-- What to do --
Each line below from the one containing "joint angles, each" through the one containing "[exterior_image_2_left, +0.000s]" should be output exactly as it stands, and no other line should appear.

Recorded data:
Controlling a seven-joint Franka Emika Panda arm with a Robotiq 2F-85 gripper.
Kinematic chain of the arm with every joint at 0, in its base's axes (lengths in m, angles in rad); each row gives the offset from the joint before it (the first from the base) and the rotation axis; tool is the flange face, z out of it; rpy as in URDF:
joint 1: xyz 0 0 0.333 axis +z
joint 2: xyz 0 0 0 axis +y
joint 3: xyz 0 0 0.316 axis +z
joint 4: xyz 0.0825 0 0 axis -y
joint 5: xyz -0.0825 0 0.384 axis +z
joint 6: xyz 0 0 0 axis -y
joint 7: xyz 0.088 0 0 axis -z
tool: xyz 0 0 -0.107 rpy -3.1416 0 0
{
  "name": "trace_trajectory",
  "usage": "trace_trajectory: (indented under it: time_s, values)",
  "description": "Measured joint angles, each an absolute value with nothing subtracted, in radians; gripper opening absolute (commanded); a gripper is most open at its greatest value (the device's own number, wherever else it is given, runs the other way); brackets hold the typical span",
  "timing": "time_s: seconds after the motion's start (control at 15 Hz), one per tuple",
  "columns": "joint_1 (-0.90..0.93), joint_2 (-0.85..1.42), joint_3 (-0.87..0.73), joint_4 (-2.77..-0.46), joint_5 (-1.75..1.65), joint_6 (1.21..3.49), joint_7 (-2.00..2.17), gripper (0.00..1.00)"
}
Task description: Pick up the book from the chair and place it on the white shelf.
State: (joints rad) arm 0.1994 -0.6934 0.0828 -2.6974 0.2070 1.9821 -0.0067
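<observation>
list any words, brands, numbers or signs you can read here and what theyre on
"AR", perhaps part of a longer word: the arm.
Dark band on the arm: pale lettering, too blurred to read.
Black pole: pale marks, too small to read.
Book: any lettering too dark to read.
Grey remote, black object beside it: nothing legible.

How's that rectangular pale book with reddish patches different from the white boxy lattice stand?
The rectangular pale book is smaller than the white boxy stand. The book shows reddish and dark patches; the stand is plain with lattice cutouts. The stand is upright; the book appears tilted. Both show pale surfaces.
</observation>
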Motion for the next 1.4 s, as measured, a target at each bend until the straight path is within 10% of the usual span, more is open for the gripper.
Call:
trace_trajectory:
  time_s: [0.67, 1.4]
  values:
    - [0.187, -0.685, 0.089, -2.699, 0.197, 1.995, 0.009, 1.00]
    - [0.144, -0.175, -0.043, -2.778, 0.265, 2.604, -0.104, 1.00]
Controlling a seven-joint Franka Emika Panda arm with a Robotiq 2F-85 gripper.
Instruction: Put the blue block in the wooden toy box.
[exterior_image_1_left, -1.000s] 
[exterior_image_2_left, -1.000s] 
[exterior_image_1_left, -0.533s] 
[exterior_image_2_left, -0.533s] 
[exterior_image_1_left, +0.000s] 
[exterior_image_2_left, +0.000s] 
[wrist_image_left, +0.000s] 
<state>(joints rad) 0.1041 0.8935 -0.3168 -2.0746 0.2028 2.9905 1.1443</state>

-- The answer --
  "description": "Measured joint angles, each an absolute value with nothing subtracted, in radians; gripper opening absolute (commanded); a gripper is most open at its greatest value (the device's own number, wherever else it is given, runs the other way); brackets hold the typical span",
  "timing": "time_s: seconds after the motion's start (control at 15 Hz), one per tuple",
  "columns": "joint_1 (-0.90..0.93), joint_2 (-0.85..1.42), joint_3 (-0.87..0.73), joint_4 (-2.77..-0.46), joint_5 (-1.75..1.65), joint_6 (1.21..3.49), joint_7 (-2.00..2.17), gripper (0.00..1.00)"
}
Task description: Pick up the book from the chair and place it on the white shelf.
State: (joints rad) arm 0.1994 -0.6934 0.0828 -2.6974 0.2070 1.9821 -0.0067
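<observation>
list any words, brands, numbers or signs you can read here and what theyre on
"AR", perhaps part of a longer word: the arm.
Dark band on the arm: pale lettering, too blurred to read.
Black pole: pale marks, too small to read.
Book: any lettering too dark to read.
Grey remote, black object beside it: nothing legible.

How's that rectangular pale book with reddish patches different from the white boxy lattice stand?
The rectangular pale book is smaller than the white boxy stand. The book shows reddish and dark patches; the stand is plain with lattice cutouts. The stand is upright; the book appears tilted. Both show pale surfaces.
</observation>
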Motion for the next 1.4 s, as measured, a target at each bend until the straight path is within 10% of the usual span, more is open for the gripper.
Call:
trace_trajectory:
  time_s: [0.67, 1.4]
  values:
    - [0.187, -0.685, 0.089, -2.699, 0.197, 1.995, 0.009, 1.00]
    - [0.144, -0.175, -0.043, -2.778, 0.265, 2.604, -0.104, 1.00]
Controlling a seven-joint Franka Emika Panda arm with a Robotiq 2F-85 gripper.
Instruction: Put the blue block in the wooden toy box.
[exterior_image_1_left, -1.000s] 
[exterior_image_2_left, -1.000s] 
[exterior_image_1_left, -0.533s] 
[exterior_image_2_left, -0.533s] 
[exterior_image_1_left, +0.000s] 
[exterior_image_2_left, +0.000s] 

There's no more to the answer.